▶ Problem to solve
Every record below is to be repeated exactly, with the pictures left out.

--------------------------------

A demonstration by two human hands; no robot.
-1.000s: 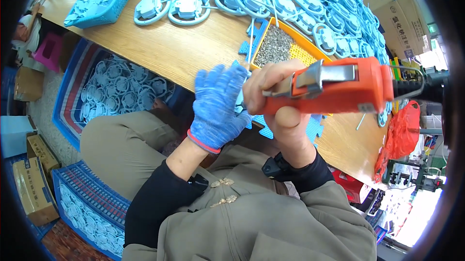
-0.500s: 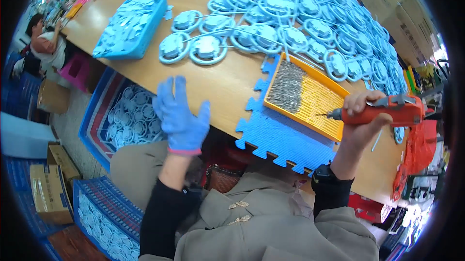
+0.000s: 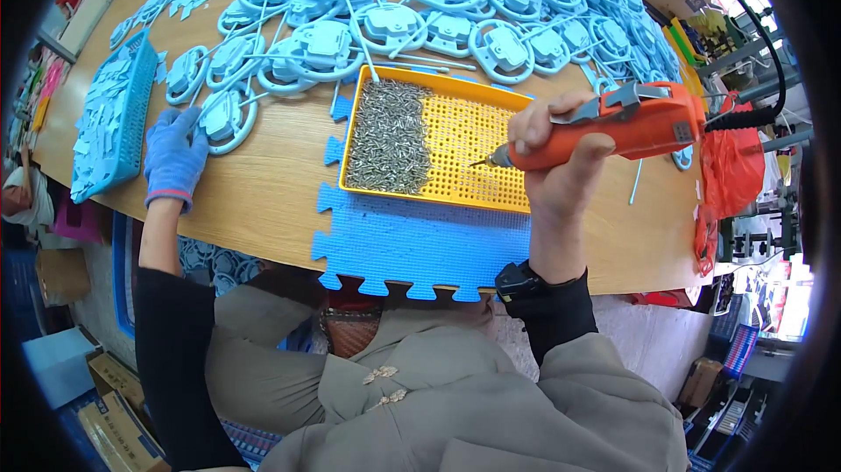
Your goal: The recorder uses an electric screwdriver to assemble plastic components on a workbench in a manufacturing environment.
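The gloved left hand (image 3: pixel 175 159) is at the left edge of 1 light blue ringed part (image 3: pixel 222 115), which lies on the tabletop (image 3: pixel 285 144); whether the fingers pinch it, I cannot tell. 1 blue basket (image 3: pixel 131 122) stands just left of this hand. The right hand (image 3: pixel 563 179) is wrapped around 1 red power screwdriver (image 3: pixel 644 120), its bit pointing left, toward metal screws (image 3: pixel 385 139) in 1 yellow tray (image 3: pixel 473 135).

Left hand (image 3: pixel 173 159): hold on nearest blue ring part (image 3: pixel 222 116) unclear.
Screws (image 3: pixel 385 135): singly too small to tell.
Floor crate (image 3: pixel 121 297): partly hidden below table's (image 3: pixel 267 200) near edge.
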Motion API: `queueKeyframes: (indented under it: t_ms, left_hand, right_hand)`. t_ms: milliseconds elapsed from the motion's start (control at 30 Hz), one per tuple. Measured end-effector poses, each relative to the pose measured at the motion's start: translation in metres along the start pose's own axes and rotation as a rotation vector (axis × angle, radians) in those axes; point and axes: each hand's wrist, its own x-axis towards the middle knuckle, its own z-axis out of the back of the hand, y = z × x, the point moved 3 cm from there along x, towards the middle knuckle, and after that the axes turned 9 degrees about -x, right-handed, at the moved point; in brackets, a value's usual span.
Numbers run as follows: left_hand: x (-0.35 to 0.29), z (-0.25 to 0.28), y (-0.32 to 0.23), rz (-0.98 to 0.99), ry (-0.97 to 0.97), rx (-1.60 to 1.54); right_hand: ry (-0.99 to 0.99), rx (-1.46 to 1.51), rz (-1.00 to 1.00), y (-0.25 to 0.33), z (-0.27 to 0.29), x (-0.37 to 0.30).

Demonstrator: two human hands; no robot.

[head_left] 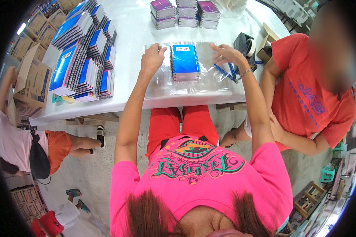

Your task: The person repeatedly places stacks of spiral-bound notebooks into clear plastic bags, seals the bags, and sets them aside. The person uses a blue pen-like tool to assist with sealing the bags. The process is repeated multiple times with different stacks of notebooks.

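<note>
A short stack of blue spiral notebooks (184, 59) lies on a clear plastic sheet (158, 87) near the table's front edge. My left hand (153, 58) is over the sheet's left side, its fingers curled together in a pinch. Whether they grip the film or something else is too small to tell. To the right of the stack, my right hand (228, 54) is raised with its fingers apart and nothing visible in them. Just below that hand lies a slim blue tool (224, 71), possibly scissors, partly hidden by the wrist.
Tall piles of blue spiral notebooks (77, 59) stand at the left. Purple notebook stacks (186, 12) sit at the far side. A black tape dispenser (245, 44) is on the right, beside a person in a red shirt (304, 91). Cardboard boxes (32, 85) stand beyond the table's left edge.
</note>
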Motion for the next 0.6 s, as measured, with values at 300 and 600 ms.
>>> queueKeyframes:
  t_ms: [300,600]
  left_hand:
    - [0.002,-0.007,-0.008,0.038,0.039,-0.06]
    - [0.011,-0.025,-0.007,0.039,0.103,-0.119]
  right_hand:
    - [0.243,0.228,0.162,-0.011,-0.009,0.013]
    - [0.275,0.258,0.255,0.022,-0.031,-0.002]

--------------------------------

▶ Response
A demonstration by two human hands; no robot.
-1.000s: 
-0.500s: 
+0.000s: 
Your goal: The recorder uses an electric screwdriver to assemble plastic components on a workbench in a manufacturing environment.
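The gloved left hand (image 3: pixel 175 159) is at the left edge of 1 light blue ringed part (image 3: pixel 222 115), which lies on the tabletop (image 3: pixel 285 144); whether the fingers pinch it, I cannot tell. 1 blue basket (image 3: pixel 131 122) stands just left of this hand. The right hand (image 3: pixel 563 179) is wrapped around 1 red power screwdriver (image 3: pixel 644 120), its bit pointing left, toward metal screws (image 3: pixel 385 139) in 1 yellow tray (image 3: pixel 473 135).

Left hand (image 3: pixel 173 159): hold on nearest blue ring part (image 3: pixel 222 116) unclear.
Screws (image 3: pixel 385 135): singly too small to tell.
Floor crate (image 3: pixel 121 297): partly hidden below table's (image 3: pixel 267 200) near edge.
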Motion API: `queueKeyframes: (indented under it: t_ms, left_hand, right_hand)`. t_ms: milliseconds elapsed from the motion's start (control at 30 Hz), one per tuple. Measured end-effector poses, each relative to the pose measured at the motion's start: translation in metres along the start pose's own axes and rotation as a rotation vector (axis × angle, radians) in those axes; point and axes: each hand's wrist, its own x-axis towards the middle knuckle, its own z-axis out of the back of the hand, y = z × x, the point moved 3 cm from there along x, towards the middle knuckle, and after that the axes turned 9 degrees about -x, right-handed, at the moved point; in brackets, a value's usual span.
Numbers run as follows: left_hand: x (-0.35 to 0.29), z (-0.25 to 0.28), y (-0.32 to 0.23), rz (-0.98 to 0.99), ry (-0.97 to 0.97), rx (-1.60 to 1.54); right_hand: ry (-0.99 to 0.99), rx (-1.46 to 1.51), rz (-1.00 to 1.00), y (-0.25 to 0.33), z (-0.27 to 0.29), x (-0.37 to 0.30).

Demonstrator: two human hands; no robot.

[head_left] 

Your task: The person repeatedly places stacks of spiral-bound notebooks into clear plastic bags, seals the bags, and sets them aside. The person uses a blue pen-like tool to assist with sealing the bags. The process is repeated multiple times with different stacks of notebooks.

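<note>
A short stack of blue spiral notebooks (184, 59) lies on a clear plastic sheet (158, 87) near the table's front edge. My left hand (153, 58) is over the sheet's left side, its fingers curled together in a pinch. Whether they grip the film or something else is too small to tell. To the right of the stack, my right hand (228, 54) is raised with its fingers apart and nothing visible in them. Just below that hand lies a slim blue tool (224, 71), possibly scissors, partly hidden by the wrist.
Tall piles of blue spiral notebooks (77, 59) stand at the left. Purple notebook stacks (186, 12) sit at the far side. A black tape dispenser (245, 44) is on the right, beside a person in a red shirt (304, 91). Cardboard boxes (32, 85) stand beyond the table's left edge.
</note>
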Motion for the next 0.6 s, as measured, with values at 300 and 600 ms.
>>> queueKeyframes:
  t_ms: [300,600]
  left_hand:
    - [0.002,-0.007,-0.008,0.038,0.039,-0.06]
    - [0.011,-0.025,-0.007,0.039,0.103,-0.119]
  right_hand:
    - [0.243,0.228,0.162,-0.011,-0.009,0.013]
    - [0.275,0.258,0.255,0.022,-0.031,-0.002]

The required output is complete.